• [Assignment]
All lines of the listing below are to be printed again exactly.

• [Recorded information]
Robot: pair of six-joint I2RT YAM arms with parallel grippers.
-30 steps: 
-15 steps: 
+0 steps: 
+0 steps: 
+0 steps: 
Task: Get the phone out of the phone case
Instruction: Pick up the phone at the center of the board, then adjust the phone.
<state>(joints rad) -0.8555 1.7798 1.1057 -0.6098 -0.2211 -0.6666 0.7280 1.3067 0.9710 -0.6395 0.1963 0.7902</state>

• [Your solution]
Robot: pair of six-joint I2RT YAM arms with parallel grippers.
-30 steps: 
-15 steps: 
+0 steps: 
+0 steps: 
+0 steps: 
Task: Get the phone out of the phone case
Instruction: Pick up the phone at the center of the board, then adjust the phone.
<state>(joints rad) -0.8555 1.7798 1.1057 -0.6098 -0.2211 -0.6666 0.7280 1.3067 0.9710 -0.6395 0.1963 0.7902</state>

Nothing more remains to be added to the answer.